If you are leptin resistant, it means that your body no longer responds properly to leptin. This happens when you eat a diet high in processed carbohydrates and sugar. When you eat these things, your fat stores are continually releasing leptin so your brain stops reacting to it.
As a result, you may never actually feel full and will be hungry all the time.
Symptoms of Leptin Resistance
You may have leptin resistance if you experience the following:
- Food cravings and hungry after meals
- Difficulty sleeping
- Low energy
How To Reverse Leptin Resistance
- Eat a high protein and high fiber diet.

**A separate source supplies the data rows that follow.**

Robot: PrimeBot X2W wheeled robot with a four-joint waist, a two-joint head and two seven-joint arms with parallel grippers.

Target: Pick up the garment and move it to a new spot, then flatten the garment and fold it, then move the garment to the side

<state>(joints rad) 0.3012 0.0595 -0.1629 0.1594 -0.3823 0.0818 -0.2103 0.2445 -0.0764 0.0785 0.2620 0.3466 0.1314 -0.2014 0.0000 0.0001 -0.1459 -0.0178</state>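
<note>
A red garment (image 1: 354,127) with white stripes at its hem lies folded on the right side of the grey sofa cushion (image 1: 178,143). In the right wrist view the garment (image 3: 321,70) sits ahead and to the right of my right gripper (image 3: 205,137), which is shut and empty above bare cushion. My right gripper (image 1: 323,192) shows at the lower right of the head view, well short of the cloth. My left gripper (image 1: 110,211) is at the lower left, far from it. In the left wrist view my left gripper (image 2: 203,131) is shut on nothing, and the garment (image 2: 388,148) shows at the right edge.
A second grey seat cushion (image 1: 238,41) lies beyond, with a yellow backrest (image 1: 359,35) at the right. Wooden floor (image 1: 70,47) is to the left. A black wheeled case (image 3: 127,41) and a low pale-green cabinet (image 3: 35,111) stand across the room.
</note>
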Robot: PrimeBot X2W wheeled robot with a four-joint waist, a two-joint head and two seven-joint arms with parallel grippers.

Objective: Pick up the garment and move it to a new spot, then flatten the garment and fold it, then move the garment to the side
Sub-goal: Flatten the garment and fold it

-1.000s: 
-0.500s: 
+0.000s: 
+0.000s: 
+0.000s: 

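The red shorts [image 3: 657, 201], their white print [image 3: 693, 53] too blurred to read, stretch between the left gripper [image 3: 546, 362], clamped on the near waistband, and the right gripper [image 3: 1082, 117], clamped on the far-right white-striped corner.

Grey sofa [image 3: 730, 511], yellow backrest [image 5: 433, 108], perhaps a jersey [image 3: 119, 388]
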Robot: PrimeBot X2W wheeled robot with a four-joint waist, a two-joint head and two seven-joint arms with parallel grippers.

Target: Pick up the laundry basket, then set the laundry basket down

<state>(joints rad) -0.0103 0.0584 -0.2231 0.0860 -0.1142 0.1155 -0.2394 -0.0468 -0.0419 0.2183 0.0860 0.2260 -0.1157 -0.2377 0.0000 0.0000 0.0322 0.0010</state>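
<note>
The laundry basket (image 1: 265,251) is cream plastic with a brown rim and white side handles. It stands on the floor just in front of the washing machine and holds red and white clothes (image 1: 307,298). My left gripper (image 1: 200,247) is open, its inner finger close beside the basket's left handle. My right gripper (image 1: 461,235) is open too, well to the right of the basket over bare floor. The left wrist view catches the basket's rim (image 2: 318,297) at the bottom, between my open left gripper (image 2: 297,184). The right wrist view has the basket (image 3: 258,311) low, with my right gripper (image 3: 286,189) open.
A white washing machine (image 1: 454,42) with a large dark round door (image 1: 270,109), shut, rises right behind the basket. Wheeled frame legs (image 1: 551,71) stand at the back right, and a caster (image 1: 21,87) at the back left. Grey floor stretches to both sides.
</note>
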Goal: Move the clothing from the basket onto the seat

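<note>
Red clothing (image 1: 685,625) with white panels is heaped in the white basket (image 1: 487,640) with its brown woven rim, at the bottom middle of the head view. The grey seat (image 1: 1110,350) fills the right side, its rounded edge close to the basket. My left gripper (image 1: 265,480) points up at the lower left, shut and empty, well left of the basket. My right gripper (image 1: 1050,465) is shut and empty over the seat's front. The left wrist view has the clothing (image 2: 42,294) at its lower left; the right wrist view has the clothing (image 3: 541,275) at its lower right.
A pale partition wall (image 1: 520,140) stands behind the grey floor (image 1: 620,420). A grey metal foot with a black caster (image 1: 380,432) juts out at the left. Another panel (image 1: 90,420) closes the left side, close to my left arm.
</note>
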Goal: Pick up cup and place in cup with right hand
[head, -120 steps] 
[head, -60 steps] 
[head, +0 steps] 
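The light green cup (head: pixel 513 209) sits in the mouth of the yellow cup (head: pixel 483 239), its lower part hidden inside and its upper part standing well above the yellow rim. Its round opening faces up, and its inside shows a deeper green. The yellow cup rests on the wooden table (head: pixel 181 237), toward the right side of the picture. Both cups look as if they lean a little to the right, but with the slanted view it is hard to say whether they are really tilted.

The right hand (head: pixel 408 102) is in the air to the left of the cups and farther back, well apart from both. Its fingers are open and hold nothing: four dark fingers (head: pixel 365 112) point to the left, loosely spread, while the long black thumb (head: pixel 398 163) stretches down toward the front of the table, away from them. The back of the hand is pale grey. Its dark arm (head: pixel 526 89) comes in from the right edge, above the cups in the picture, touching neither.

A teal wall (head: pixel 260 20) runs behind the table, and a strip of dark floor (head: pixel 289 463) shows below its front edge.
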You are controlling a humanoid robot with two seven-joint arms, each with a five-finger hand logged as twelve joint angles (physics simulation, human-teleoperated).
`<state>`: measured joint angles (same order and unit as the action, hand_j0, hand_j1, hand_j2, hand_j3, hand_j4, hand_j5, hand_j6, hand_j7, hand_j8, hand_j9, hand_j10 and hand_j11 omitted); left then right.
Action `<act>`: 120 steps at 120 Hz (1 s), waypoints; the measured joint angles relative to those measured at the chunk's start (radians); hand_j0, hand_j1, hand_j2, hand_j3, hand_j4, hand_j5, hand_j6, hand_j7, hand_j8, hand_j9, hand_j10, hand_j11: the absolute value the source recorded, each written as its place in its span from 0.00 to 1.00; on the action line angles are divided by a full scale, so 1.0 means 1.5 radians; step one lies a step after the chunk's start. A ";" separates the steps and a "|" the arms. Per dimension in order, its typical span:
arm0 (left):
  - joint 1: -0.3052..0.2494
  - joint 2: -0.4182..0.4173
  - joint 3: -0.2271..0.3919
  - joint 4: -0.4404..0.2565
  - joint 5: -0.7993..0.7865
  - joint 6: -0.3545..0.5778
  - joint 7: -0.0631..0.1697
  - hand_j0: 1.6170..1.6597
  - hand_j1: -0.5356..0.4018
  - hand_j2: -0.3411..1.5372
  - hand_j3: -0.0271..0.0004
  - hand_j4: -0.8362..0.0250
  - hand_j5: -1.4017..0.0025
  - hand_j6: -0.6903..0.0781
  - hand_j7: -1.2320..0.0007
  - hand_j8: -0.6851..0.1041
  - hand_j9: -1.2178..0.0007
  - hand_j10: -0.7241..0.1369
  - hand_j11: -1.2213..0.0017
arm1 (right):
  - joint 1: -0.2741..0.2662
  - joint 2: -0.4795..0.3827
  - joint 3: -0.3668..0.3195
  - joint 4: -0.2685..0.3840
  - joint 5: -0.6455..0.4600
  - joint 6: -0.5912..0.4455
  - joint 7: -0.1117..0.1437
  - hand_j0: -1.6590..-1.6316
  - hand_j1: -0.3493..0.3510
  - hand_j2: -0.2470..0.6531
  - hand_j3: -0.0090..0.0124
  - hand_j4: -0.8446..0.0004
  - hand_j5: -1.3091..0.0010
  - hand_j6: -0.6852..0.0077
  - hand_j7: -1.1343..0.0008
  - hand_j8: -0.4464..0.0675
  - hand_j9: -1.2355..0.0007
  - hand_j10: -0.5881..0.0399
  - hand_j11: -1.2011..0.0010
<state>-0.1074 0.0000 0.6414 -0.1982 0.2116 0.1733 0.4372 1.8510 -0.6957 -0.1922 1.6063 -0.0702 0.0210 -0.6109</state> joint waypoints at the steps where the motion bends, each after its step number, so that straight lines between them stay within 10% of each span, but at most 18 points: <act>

- Cut out processed carbohydrates and sugar.
- Get good quality sleep and 8 hours per night.
- Minimize stress.
For more information on leptin resistance and how to fix it, please have a read of this blog post by Wellness Mama.
Eating all of your micronutrients
Loading up on micronutrients not only keeps you full but also eliminates your cravings. When the body is not lacking anywhere, there is no need to create cravings which leads to better food choices and less snacking. A great way to keep your nutrients in check and reduce cravings and hunger is with daily Shakeology. This has been my saving grace to end over eating and mindless snacking.
Summary – How To Reduce Appetite
If you do have leptin resistance, you need to get this sorted otherwise it will be difficult for you to manage your appetite and lose weight. Even if you don’t have leptin resistance, it’s still a good idea to reduce your sugar and processed carbs, and increase your fiber and protein intake. And of course good sleep and minimizing stress is extremely important!
Also be sure to include as many of the high fiber foods I mentioned above in your daily diet. Starting your morning off with some oatmeal, chia seeds, berries and yogurt is a great way to get a good dose of fiber in the morning. Apples are a great high fiber snack so if you’re trying to increase your fiber intake, try to have this as a mid morning snack. And then include vegetables and lentils for your main meals.
As I mentioned above, this may not work for everyone. If you have tried these things and it still doesn’t fix your appetite issues, it could be worth going to see a doctor and / or dietitian for more specialized advice. The worst thing you can do is take a pill that claims to reduce hunger or block your appetite. Many of these have harmful substances that lead to metabolic issues and a long term fight to regulate your body back to where it should be.